What sort of processing are you doing on those logs? What are you 
looking for that you can't get with Google Analytics?  And how big is 
the resulting data, and where does it go, to a DB or another text file 
or piped to something else?

I had a similar task a while back, and wrote a command that reads in 
chunks according to a specified buffer size, parsing the buffer by a 
specified delimiter.  It dispatches callbacks for each element so I 
could use it as a sort of ersatz MapReduce, keeping the element parsing 
separate from the processing, allowing me use it in different contexts 
without having to rewrite the buffering stuff each time.

While dispatch is measurably a little faster than send, it still eats 
more time than processing in-line.  For my needs it was a reasonably 
efficient trade-off: in a test case where the processing callback merely 
obtains the second item from the element passed to it and appends it to 
a list, with a read buffer size of just 128k it churns through a 845 MB 
file containing 758,721 elements in under 10 seconds.

But on a collection as large as your files, the benefits of a 
generalized approach using callbacks may be lost by the time consumed by 

Interestingly, I seem to have stumbled across a bit of a 
counter-intuitive relationship between buffer size and performance.  I 
had expected that using the largest-possible buffer size would always be 
faster since it's making fewer disk accesses.  But apparently the 
overhead within LC to allocate blocks of memory somewhat mitigates that, 
with the following results:

Buffer size           Total time
-------------------   ----------
2097152 bytes  (2MB)  10.444 seconds
1048576 bytes  (1MB)  10.284 seconds
  524288 bytes (512k)  10.256 seconds
  262144 bytes (256k)   9.384 seconds
  131072 bytes (128k)   9.274 seconds
   65536 bytes  (64k)   9.312 seconds

These are inexact timings, but still the trend is interesting, if indeed 
repeatable (these were one-off tests, and I haven't tested this on 
multiple machines).

Given your background you've probably already decided to avoid using 
"read until cr" for parsing, since of course that requires the engine to 
examine every character in the stream for the delimiter.

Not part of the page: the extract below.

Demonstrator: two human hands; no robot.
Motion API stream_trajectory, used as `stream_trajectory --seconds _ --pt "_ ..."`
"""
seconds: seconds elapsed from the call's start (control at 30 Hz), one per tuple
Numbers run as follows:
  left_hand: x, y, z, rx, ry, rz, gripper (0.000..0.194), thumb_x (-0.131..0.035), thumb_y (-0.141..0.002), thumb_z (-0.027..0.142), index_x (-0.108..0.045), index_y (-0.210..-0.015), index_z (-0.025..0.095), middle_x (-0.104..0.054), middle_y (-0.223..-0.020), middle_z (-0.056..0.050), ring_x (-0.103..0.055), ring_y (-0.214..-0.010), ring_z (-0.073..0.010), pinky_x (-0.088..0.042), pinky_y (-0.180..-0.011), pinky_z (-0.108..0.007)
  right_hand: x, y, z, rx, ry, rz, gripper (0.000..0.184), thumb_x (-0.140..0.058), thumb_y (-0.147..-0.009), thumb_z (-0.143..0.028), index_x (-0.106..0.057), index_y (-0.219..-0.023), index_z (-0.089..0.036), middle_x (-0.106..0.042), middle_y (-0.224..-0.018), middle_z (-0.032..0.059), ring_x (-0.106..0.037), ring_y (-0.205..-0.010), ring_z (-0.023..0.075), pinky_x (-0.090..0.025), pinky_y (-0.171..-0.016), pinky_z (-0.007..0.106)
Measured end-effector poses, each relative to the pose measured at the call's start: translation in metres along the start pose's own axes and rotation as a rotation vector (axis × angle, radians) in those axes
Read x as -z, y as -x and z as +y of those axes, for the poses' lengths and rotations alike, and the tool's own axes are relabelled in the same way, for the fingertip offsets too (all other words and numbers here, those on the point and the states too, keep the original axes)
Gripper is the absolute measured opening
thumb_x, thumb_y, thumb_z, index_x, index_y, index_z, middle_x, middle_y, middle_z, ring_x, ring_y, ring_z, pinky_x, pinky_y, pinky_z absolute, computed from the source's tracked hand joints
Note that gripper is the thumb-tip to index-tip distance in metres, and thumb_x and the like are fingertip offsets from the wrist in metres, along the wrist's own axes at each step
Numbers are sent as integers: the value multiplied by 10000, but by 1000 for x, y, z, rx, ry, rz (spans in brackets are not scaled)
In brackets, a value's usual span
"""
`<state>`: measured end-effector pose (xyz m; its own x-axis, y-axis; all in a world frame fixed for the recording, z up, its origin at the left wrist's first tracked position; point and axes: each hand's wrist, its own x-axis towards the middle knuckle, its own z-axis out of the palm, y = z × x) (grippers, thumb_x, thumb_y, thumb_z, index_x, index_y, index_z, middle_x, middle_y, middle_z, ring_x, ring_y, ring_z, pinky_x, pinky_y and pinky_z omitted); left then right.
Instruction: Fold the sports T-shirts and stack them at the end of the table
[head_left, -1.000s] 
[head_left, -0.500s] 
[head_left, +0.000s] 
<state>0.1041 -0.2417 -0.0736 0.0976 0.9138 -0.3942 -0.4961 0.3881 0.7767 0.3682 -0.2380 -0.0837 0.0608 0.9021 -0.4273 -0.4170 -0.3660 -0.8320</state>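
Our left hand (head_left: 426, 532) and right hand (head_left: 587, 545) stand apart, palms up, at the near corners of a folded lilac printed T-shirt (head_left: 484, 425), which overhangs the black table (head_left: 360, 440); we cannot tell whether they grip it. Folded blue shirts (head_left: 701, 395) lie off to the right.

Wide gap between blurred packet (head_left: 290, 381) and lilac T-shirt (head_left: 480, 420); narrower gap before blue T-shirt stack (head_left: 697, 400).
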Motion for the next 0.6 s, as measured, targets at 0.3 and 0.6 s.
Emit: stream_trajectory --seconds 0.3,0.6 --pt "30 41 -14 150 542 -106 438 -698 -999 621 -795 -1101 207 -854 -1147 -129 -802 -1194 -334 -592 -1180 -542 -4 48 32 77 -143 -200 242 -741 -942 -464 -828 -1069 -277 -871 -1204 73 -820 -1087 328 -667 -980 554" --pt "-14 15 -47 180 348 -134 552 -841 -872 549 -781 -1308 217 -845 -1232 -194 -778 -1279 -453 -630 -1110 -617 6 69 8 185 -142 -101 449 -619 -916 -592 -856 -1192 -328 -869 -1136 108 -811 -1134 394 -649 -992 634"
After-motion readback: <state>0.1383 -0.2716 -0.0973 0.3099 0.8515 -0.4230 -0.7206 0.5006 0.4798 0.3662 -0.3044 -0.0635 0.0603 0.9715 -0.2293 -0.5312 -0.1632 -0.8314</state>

But if you haven't yet done much benchmarking on this, reading as binary 
is often much faster than reading as text for similar reasons, since 
binary mode is a raw scrape from disk while text mode translates NULLs 
and line endings on the fly.  In a quckie test of my file read handler, 
using text mode adds nearly 30% to the overall time.

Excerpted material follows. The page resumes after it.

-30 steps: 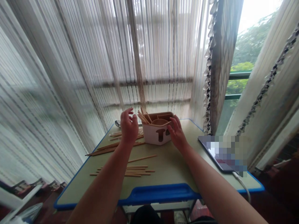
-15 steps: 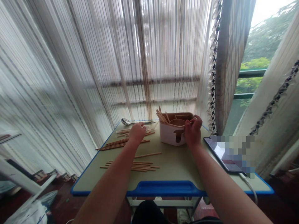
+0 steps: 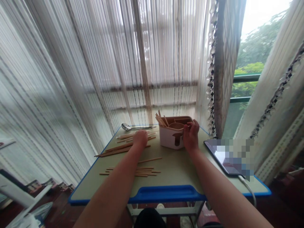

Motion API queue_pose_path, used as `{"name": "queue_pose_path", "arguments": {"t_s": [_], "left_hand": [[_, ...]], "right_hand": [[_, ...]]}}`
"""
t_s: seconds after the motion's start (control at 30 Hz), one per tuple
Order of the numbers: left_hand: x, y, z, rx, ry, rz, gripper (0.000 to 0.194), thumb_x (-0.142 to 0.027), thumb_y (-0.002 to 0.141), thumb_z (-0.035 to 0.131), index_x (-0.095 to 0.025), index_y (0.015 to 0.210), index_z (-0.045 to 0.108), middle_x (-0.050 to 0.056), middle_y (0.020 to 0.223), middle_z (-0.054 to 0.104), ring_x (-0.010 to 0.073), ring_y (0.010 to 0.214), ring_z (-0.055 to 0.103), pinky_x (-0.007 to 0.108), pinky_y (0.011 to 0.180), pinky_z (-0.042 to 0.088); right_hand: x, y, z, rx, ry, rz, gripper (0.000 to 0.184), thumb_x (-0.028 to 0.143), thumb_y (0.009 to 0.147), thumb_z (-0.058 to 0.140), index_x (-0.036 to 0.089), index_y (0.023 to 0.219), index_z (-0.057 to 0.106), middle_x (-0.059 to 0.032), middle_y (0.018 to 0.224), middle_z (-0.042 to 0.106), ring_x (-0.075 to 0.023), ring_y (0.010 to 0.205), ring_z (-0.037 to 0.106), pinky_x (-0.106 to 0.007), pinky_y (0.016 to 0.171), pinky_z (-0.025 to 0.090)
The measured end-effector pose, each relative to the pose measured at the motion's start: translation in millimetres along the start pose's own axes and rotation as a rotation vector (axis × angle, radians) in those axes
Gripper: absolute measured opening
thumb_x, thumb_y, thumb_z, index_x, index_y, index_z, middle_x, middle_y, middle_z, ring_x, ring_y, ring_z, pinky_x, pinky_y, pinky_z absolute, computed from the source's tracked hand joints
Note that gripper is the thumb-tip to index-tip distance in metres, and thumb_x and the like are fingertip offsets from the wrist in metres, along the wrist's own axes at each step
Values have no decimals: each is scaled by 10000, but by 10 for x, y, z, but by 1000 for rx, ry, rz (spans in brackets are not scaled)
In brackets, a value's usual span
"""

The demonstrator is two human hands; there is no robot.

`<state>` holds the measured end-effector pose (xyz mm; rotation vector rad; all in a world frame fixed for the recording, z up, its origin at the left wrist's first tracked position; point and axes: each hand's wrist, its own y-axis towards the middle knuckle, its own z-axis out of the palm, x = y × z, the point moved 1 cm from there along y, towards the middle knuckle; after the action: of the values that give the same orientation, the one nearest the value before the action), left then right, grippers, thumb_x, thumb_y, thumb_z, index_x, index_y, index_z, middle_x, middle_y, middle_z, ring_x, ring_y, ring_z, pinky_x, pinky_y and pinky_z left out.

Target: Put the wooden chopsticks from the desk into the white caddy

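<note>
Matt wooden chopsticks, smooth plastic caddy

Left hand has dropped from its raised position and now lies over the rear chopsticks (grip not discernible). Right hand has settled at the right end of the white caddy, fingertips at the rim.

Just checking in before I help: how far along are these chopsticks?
A bundle of chopsticks already stands in the white caddy. In hand: the left hand rests on loose chopsticks, and the right hand is at the caddy's rim. Remaining: those, plus a nearer group.
</note>
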<state>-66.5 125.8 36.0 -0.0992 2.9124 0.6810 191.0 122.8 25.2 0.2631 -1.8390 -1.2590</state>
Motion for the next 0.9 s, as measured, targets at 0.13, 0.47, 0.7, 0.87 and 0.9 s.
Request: {"name": "queue_pose_path", "arguments": {"t_s": [0.13, 0.47, 0.7, 0.87, 0.9], "left_hand": [[114, 81, -317, -459, -335, -95, 279, -275, 900, 362, -141, 878, 606, 114, 877, 635, 191, 834, 591, 312, 764, 447], [187, -26, -1181, -1240, -1071, -185, 130, -315, 886, 404, -193, 847, 423, -54, 613, 500, 90, 502, 512, 230, 544, 441], [129, -230, -1266, -1247, -871, -121, 134, -286, 893, 425, -184, 819, 470, -42, 595, 522, 99, 532, 520, 247, 607, 440], [26, -274, -1152, -1113, -706, -65, 165, -304, 894, 454, -167, 832, 522, -23, 669, 556, 92, 567, 536, 241, 637, 429], [7, -257, -1137, -1093, -687, -53, 170, -307, 894, 454, -167, 837, 531, -19, 680, 561, 94, 578, 537, 242, 647, 428]], "right_hand": [[6, -33, 59, 84, 9, 8, 394, 447, 912, 369, 198, 1214, 406, -149, 1375, 288, -247, 1328, 277, -491, 1077, 286], [-5, -98, 197, 205, 31, 18, 507, 497, 901, 373, 226, 1329, 354, -138, 1404, 281, -261, 1361, 247, -518, 1097, 267], [24, -95, 180, 194, 55, 20, 462, 474, 918, 344, 236, 1313, 376, -115, 1385, 332, -229, 1360, 250, -492, 1113, 255], [46, -97, 174, 203, 62, 27, 478, 474, 925, 325, 234, 1338, 351, -117, 1395, 330, -228, 1367, 231, -506, 1120, 226], [47, -99, 178, 207, 61, 29, 485, 477, 925, 324, 232, 1342, 346, -118, 1401, 326, -228, 1370, 225, -505, 1121, 225]]}}
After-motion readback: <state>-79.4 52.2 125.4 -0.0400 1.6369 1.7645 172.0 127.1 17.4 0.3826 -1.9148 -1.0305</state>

A much smaller benefit is reading in chunk sizes that are a multiple of 
the file system's block size.  On HFS+, NFS, and EXT4 the default is 4k; 
many DB engines use multiples of 4k for their internal blocks for this 
reason, aligning them with the host file I/O.  While the speed 
difference in aligning to the file system block size from a scripting 
language is minimal, with a collection as large as yours it may add up.